Building on previous work (
10
), these findings underscore the need for federal, state, and local partners to work
with community leaders to support areas with high social vulnerability and prevent
them from becoming COVID-19 hotspots. These findings also demonstrate the need to
reevaluate factors related to high incidence for earlier detection of hotspot counties,
particularly in areas with high social vulnerabilities; among hotspot counties, these
results demonstrate the need to prioritize immediate public health action in counties
with the highest social vulnerability, especially in less urban areas.
Summary
What is already known about this topic?
Communities with higher social vulnerabilities, including poverty and crowded housing
units, have more adverse outcomes during and following a public health event.

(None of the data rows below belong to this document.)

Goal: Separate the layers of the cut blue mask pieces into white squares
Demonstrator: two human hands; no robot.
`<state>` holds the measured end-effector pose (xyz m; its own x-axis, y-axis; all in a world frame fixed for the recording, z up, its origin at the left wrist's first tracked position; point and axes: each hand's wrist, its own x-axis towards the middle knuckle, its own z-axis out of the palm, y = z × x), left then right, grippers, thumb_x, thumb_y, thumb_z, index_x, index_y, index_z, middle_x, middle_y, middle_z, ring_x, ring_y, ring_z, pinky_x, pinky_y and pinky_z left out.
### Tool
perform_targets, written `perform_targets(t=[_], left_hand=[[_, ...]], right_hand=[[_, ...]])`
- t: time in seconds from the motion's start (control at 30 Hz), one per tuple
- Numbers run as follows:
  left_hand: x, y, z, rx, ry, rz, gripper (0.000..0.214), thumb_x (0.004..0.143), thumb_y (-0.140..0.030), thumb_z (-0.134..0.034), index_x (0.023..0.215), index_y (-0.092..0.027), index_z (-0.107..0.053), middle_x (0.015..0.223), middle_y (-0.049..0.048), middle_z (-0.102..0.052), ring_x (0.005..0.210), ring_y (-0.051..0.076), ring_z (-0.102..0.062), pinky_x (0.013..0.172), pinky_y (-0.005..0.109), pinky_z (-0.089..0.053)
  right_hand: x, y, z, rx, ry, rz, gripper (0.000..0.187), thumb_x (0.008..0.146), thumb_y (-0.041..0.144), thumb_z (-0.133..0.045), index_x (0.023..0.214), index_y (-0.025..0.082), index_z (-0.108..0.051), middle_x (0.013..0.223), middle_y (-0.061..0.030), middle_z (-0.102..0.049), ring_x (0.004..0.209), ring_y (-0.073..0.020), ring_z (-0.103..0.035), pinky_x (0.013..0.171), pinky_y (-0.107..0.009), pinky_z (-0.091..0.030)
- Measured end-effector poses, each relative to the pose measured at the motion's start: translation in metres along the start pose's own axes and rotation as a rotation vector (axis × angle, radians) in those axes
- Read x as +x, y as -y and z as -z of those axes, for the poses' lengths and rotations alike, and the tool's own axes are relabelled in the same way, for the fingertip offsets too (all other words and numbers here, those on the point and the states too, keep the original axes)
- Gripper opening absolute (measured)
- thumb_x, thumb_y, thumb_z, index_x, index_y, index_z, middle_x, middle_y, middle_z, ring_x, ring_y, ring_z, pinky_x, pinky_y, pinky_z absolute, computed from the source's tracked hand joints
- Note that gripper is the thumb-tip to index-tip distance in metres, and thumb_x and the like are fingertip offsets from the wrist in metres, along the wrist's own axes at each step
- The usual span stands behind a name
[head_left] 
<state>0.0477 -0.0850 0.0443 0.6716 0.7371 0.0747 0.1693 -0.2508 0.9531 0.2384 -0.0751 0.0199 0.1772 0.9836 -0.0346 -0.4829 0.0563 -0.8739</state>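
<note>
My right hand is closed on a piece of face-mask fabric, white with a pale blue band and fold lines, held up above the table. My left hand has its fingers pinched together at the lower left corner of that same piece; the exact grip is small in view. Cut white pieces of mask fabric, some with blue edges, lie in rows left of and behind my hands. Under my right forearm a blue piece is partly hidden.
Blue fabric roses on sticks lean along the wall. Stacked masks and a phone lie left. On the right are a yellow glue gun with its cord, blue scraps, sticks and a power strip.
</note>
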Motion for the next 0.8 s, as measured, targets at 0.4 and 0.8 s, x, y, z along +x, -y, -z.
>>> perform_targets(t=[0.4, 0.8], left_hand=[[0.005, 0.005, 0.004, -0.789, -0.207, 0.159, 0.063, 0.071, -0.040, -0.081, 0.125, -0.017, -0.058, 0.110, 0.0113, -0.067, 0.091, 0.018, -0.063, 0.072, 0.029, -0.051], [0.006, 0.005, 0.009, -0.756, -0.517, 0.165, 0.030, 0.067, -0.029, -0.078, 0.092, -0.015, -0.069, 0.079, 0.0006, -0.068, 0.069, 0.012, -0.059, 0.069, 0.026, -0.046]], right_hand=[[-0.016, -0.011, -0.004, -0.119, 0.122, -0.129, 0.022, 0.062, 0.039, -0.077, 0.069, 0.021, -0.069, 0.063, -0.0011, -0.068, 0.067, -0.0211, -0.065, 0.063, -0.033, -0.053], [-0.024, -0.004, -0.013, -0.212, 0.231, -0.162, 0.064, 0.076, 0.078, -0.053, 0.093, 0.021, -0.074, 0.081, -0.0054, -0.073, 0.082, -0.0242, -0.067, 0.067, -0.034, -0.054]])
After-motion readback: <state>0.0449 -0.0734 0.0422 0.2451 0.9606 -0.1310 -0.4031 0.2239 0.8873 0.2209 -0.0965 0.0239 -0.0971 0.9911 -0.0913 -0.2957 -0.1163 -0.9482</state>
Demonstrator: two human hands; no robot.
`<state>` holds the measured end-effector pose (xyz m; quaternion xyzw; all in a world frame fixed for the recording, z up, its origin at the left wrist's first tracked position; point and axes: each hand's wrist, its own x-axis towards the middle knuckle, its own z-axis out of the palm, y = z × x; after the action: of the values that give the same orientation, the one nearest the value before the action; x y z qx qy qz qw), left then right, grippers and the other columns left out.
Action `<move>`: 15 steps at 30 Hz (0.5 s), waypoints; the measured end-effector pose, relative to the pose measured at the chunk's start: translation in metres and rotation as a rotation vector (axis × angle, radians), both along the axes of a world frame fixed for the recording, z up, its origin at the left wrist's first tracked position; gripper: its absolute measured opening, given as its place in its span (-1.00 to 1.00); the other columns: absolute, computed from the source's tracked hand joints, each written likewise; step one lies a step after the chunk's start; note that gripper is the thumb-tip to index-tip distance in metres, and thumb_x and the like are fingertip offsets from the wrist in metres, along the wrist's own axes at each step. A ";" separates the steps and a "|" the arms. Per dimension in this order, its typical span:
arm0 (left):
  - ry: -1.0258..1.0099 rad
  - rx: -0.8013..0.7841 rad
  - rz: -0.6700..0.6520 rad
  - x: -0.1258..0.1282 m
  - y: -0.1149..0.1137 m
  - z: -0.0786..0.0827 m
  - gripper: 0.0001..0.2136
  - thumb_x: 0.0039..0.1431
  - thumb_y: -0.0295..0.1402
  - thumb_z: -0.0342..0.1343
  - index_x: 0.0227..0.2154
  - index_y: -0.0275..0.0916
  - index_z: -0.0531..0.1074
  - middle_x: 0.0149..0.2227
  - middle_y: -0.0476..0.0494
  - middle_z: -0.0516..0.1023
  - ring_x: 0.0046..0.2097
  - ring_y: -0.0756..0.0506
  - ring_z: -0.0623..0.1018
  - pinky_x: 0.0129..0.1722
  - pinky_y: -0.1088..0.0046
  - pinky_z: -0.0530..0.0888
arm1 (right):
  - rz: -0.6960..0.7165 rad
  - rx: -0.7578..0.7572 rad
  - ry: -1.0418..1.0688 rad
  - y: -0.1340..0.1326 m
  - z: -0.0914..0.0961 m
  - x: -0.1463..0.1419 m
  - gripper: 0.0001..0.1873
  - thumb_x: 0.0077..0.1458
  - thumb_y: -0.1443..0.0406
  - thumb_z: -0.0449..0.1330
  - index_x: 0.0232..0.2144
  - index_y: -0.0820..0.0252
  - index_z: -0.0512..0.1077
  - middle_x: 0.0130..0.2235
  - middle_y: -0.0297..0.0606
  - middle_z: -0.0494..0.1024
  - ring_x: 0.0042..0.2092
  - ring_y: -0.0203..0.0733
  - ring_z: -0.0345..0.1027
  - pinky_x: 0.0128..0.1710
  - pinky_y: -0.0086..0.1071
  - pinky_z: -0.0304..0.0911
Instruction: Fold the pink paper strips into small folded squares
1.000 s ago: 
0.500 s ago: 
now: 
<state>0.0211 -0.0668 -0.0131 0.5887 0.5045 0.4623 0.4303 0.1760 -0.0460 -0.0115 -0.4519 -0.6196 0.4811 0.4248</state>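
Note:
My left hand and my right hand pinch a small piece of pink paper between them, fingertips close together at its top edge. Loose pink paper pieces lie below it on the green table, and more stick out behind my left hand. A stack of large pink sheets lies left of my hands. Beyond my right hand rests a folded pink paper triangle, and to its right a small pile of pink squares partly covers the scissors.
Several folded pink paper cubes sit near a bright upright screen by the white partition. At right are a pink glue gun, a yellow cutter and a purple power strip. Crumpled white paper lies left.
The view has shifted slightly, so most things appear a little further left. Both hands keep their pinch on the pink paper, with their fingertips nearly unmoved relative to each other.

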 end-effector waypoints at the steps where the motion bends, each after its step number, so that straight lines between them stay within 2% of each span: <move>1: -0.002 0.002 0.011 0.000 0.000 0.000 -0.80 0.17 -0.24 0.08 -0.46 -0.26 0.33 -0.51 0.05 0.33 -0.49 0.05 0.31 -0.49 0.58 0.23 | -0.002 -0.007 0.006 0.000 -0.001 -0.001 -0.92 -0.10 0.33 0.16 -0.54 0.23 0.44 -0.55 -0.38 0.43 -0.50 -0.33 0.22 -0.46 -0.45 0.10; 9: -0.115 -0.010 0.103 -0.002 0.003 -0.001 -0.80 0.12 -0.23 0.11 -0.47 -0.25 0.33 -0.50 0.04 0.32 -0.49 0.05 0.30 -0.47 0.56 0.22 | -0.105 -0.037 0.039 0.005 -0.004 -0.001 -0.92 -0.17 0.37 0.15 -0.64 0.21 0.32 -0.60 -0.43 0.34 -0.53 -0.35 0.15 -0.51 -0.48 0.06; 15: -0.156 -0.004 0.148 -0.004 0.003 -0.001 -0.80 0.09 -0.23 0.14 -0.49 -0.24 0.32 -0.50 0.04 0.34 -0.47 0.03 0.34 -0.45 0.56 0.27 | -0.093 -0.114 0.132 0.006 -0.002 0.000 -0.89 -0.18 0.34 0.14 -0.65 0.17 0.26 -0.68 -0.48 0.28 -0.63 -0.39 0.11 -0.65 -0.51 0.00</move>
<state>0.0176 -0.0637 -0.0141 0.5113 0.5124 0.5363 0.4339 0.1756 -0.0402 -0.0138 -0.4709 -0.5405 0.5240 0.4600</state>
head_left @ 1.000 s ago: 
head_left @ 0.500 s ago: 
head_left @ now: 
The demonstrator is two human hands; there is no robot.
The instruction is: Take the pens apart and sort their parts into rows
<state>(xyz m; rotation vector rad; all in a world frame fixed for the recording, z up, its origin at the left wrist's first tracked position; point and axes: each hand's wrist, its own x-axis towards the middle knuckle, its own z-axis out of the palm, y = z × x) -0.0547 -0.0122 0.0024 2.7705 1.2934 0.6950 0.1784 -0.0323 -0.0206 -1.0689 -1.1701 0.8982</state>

What is added by this report?
Counties with greater social vulnerability were more likely to become areas with rapidly
increasing COVID-19 incidence (hotspot counties), especially counties with higher
percentages of racial and ethnic minority residents and people living in crowded housing
conditions, and in less urban areas. Hotspot counties with higher social vulnerability
had high and increasing incidence after identification.
What are the implications for public health practice?
Focused public health action is urgently needed to prevent communities that are socially
vulnerable from becoming COVID-19 hotspots and address persistently high COVID-19
incidence among hotspot areas that are socially vulnerable.